In an exclusive interview with The Courier at The McManus, she explained that her talk will introduce the Wise Collection and share her “journey of discovery”.
“The maps, which are the most comprehensive set of large-scale depictions of 19th century Tibet, are named after Dundee’s Dr Thomas Alexander Wise – but he did not commission them,” explained Dr Lange, who first came across the Wise Collection after researching coracles for her PhD in Tibetan fisheries.
“I discovered they were commissioned by Major William Edmund Hay (former assistant commissioner of the Kulu district) when he was stationed in the Western Himalayas – an area which was the gateway to the north of the region.
“From an Asian point of view it was a transient region. But in those days Tibet was a real blank space on the European maps of the area and the Europeans were not able to cross the 8000 metre peaks.”
With entry to Tibet restricted and the British dependent on training Indian ‘spies’ to explore and collect information about the region, Major Hay engaged a Tibetan monk from Lhasa whom he referred to as ‘my Lama’ – a term for a well-educated monk.
He asked him to use insider knowledge to ‘draw and describe Tibet’ from memory.
Dr Lange said she doesn’t yet know the name of the monk.
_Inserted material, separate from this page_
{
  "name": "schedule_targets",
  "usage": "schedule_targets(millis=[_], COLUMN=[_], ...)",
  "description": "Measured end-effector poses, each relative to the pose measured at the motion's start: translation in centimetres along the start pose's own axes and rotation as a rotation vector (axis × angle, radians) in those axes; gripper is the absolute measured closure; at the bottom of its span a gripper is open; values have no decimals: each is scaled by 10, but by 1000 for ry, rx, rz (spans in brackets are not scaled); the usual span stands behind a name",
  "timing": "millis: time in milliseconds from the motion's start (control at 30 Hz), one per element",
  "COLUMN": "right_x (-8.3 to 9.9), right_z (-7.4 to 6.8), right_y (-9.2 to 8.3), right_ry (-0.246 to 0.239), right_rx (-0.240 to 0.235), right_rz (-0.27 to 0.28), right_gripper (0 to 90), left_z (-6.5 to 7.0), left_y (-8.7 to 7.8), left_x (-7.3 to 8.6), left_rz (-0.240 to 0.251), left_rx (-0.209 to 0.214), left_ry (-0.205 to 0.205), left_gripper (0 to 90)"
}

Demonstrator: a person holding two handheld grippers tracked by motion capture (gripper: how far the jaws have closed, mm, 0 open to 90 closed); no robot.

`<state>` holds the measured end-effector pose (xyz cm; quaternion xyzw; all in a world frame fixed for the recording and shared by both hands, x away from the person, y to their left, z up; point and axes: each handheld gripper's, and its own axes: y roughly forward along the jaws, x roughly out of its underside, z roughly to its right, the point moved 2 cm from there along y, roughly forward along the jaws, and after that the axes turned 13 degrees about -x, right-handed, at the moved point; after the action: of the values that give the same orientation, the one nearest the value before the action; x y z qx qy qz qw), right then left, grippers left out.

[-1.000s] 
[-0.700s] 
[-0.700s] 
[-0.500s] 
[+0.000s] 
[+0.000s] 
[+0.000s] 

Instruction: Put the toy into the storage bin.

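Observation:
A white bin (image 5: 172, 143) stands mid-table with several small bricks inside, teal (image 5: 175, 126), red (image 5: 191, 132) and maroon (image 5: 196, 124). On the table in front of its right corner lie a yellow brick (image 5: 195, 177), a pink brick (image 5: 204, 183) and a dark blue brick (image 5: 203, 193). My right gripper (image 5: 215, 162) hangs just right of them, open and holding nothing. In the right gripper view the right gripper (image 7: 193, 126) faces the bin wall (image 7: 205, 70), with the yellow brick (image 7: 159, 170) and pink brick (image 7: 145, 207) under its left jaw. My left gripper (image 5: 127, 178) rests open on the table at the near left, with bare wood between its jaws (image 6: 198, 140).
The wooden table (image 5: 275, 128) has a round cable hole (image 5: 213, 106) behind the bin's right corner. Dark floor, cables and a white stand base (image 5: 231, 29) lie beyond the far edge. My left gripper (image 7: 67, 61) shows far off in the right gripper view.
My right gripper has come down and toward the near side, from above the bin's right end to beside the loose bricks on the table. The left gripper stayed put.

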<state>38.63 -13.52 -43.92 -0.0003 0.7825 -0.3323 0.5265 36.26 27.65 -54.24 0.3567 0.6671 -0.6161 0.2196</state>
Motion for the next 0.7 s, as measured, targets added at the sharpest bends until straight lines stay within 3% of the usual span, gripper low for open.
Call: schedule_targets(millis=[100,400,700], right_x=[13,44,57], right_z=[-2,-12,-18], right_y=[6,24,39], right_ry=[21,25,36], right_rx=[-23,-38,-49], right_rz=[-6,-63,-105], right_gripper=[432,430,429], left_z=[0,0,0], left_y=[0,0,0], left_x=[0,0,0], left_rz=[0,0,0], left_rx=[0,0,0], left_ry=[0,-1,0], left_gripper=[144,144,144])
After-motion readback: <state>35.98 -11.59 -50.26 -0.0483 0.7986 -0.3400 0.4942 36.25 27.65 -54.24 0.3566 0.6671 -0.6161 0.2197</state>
However, it is known he was a travelling lama who was probably on pilgrimage when he met Major Hay.
He was also experienced in drawing and had in-depth local knowledge.
The monk likely travelled along the route of the maps and drew them from memory.
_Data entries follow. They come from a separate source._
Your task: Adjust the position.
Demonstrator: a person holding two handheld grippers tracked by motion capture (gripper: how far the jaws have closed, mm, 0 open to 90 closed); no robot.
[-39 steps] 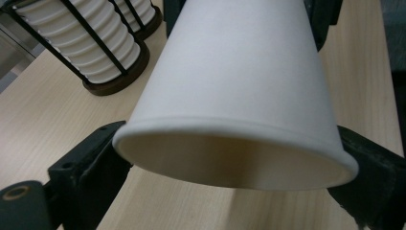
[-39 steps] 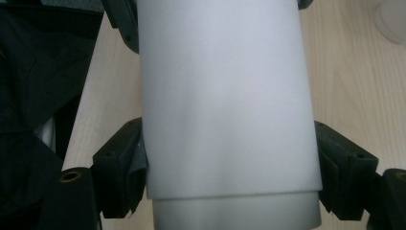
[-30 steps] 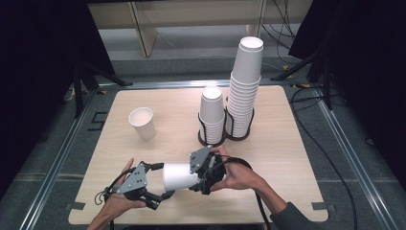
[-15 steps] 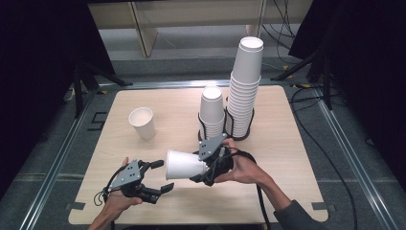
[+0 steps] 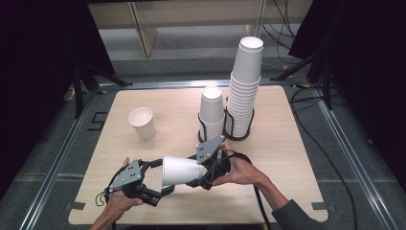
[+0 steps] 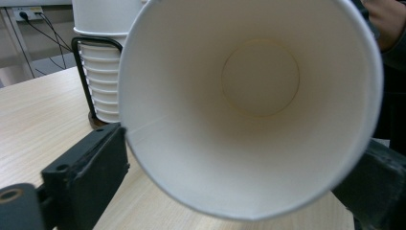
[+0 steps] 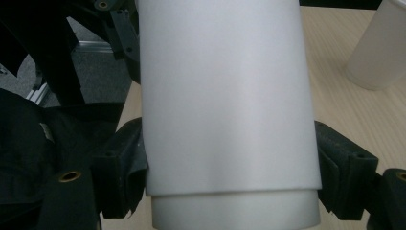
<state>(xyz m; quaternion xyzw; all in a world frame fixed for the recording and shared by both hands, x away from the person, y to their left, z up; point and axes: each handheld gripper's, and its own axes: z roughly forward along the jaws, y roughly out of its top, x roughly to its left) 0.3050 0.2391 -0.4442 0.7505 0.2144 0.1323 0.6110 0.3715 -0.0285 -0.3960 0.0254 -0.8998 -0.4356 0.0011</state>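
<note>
Right gripper [image 5: 194, 175] clamps the base end of a white paper cup [image 5: 179, 170] — cup lies sideways above the near middle of the wooden table [image 5: 287, 158], mouth facing left. Left gripper [image 5: 160, 179], near left, jaws just been opening, now wide either side of the cup's rim — pads not pressing. Far off: a lone paper cup [image 5: 142, 122] upright at left, two cup stacks [image 5: 245, 86] in black wire holders [image 5: 238, 134] at centre-right.
</note>
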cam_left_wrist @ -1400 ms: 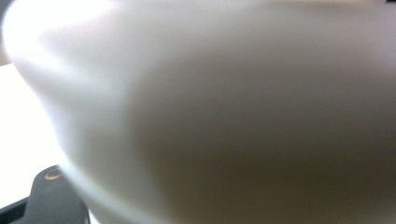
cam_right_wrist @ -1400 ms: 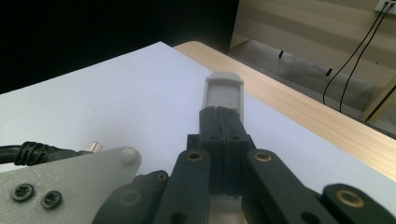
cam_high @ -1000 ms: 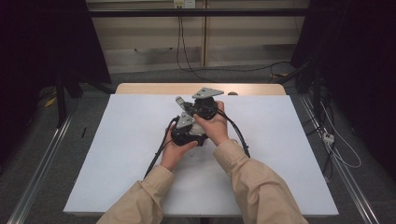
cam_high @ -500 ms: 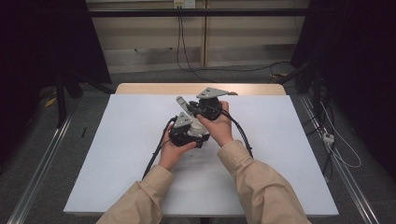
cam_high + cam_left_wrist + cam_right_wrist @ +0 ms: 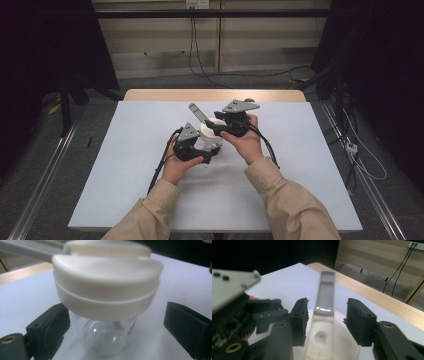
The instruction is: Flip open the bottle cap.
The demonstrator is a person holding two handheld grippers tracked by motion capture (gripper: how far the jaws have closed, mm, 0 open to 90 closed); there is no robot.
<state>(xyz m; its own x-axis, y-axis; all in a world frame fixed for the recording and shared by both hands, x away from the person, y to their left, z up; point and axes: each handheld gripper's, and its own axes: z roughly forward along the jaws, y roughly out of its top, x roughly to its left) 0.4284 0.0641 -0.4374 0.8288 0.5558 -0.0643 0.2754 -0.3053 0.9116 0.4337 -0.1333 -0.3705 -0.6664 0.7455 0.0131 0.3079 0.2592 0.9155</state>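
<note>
Flanking the jar (image 5: 106, 315), both grippers' jaws have just opened.

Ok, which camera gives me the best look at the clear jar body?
The left gripper view: the clear jar sits close-up under its white lid. The high view has it small between the hands; the right gripper view looks down on the lid and grey handle instead.

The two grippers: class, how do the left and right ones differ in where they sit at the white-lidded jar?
The left gripper sits low, its jaws flanking the clear jar body; the right gripper sits above, its jaws flanking the grey handle on the white lid. Both have just been opening, and neither's pads press.
</note>
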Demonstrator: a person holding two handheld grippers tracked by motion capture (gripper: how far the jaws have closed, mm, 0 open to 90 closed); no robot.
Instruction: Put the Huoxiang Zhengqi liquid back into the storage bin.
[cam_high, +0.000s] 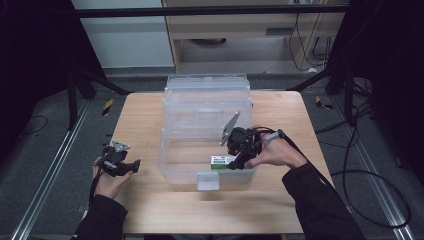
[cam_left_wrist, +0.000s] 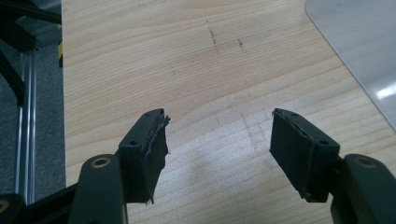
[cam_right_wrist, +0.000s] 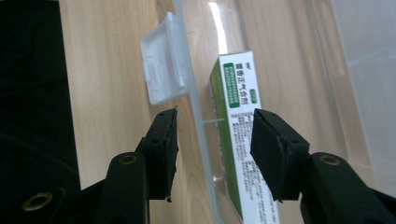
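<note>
Right gripper jaws apart, pads not pressing; near wall of clear plastic bin and green-white box between them. Box lies inside bin by front wall. Left gripper jaws wide open over bare wooden table, left of bin.

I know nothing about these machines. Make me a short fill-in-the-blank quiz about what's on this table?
1. The green and white box lies inside a clear plastic ____.
2. The tabletop is made of light ____.
3. The left tool has its jaws ____, with nothing between them.
4. The right tool points at the ____ and white box.

Missing words: bin; wood; open; green
</note>
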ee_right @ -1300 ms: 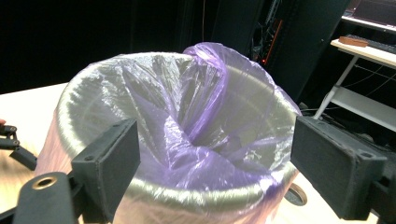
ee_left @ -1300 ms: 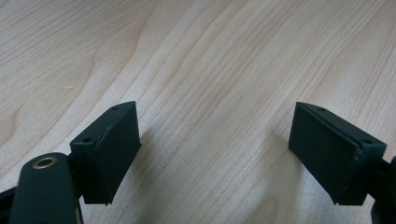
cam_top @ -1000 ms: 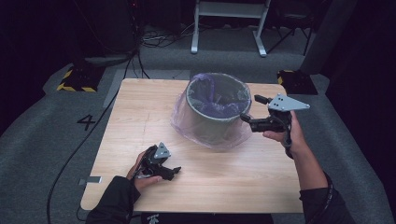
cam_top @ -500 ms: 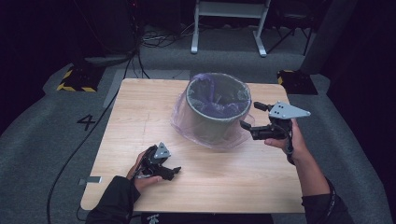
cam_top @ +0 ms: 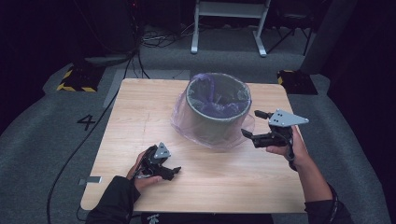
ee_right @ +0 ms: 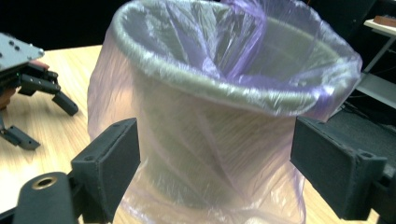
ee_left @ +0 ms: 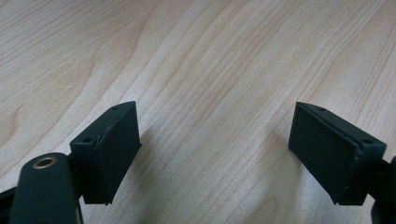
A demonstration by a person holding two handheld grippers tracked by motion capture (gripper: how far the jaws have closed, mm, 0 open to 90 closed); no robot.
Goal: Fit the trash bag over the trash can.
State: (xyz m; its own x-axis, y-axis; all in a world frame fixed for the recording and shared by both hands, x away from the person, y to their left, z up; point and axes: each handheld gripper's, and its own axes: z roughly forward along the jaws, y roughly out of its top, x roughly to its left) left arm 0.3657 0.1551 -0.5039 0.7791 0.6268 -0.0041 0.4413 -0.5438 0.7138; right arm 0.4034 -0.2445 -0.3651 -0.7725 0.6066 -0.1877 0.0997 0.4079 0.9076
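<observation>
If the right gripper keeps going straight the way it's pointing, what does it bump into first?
Most likely the purple bag draped over the bin's side; the right gripper points straight at it with open jaws.

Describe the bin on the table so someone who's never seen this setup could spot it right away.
On the light wooden table, look toward the far middle. There stands a round grey bin, upright and open at the top. A thin purple plastic liner is draped over its rim and hangs loosely down its outside.
</observation>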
The drawings contain topographical details such as mountains, lakes and rivers as well as flora and fauna.
There is also detailed information about infrastructure such as bridges, ferries, military garrisons and monasteries.
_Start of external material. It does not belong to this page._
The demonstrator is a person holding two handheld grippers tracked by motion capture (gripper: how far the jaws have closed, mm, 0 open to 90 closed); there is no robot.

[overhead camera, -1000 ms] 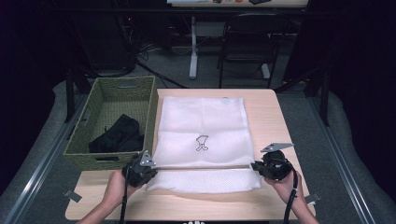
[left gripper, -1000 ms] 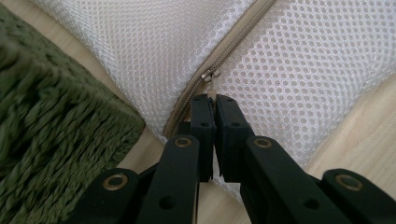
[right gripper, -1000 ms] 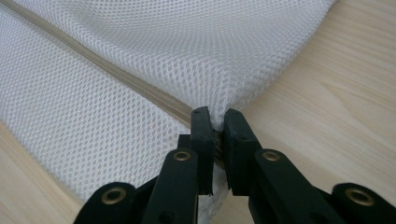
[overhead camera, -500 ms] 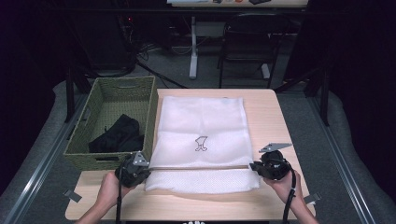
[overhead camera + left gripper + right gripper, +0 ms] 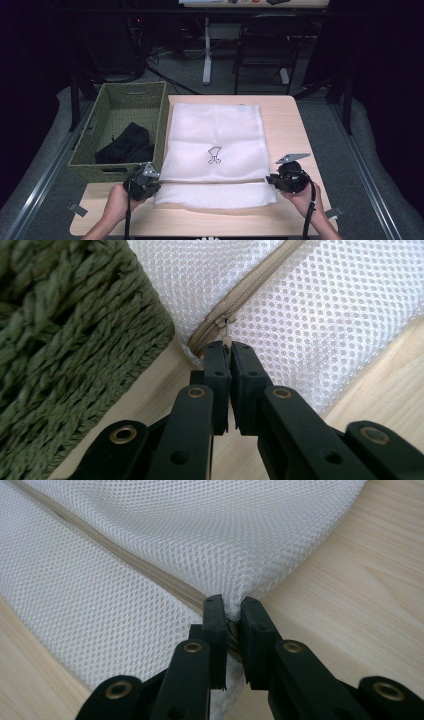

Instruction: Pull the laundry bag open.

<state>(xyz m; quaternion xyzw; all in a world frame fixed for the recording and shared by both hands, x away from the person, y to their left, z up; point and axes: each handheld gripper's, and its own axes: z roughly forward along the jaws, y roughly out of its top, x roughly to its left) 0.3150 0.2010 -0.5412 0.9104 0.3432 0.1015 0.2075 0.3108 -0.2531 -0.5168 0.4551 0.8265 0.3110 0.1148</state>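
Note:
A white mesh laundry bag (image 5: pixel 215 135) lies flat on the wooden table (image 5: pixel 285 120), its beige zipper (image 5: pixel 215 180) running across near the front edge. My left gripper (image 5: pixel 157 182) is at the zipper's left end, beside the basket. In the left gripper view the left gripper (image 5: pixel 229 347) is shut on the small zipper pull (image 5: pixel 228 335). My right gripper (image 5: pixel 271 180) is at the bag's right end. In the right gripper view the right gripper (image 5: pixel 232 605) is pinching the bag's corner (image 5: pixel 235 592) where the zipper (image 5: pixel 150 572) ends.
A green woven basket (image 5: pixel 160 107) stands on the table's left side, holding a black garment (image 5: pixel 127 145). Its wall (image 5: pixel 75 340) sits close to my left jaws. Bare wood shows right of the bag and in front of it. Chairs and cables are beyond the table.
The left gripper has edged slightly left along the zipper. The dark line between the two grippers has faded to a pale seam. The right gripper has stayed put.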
There are also annotations on the maps both in Tibetan, in the handwriting of the monk, and in English, in the handwriting of Major Hay.
“From the view of Tibetology, it’s the most comprehensive and first pictorial map of the whole of Tibet made by a Tibetan lama and commissioned by a British official in the mid-19th century,” said Dr Lange.
However, she said mystery continues to surround how Dundee-raised Dr Thomas Wise, whose collection of other Tibetan artefacts are on display in McManus alongside the maps, came to acquire them.
She suspects it’s because Major Hay, who most likely commissioned the maps in an attempt to make money from the British government, could not persuade the Royal Geographical Society to buy them for their collection.
“Although he was a fellow of the RGS, it’s my theory that because the maps are very pictorial, they were not taken seriously,” she said.
“They were made by a Tibetan lama who did not grow up with Google Earth. Trained as a monk, he was trained in memorising texts by heart, so would have had an amazing visual memory.
“But they didn’t look like accurate maps that were being made by western standards at the time.
“In those days there weren’t any other maps of Tibet, so it was difficult to prove they were correct. I think that’s why they were probably rejected.”
Dr Lange says the “only gap” in her research is how Wise, who worked with the Indian Medical Service, acquired them.
However, she assumes that Hay sold them to Wise, who was regarded as a true polymath, because he was “definitely interested in the topic and the material”.
She added: “If Hay would have published this collection I think I’m sure he would be regarded as one of the pioneers of Tibetan studies nowadays. But he sold his potential fame to Wise.
“For me it’s important for me to understand this collection as a whole. It’s great to see Wise’ objects and selection of the maps united in Dundee for the first time.
“My dream is that one day the whole collection, including all the maps and the story of the collection, can be displayed together.”
*The talk by Dr Diana Lange from Humbolt University in Berlin – Journey Of Discovery: The “Tibet Collection” Of Thomas Alexander Wise – takes place at The McManus, Dundee, at 6pm on April 18. Tickets priced £5 or £3 (conc) are available from https://www.eventbrite.co.uk/e/journey-of-discovery-the-tibet-collection-of-thomas-alexander-wise-tickets-55911522870
The free Wise Ways exhibition runs at The McManus until August 25.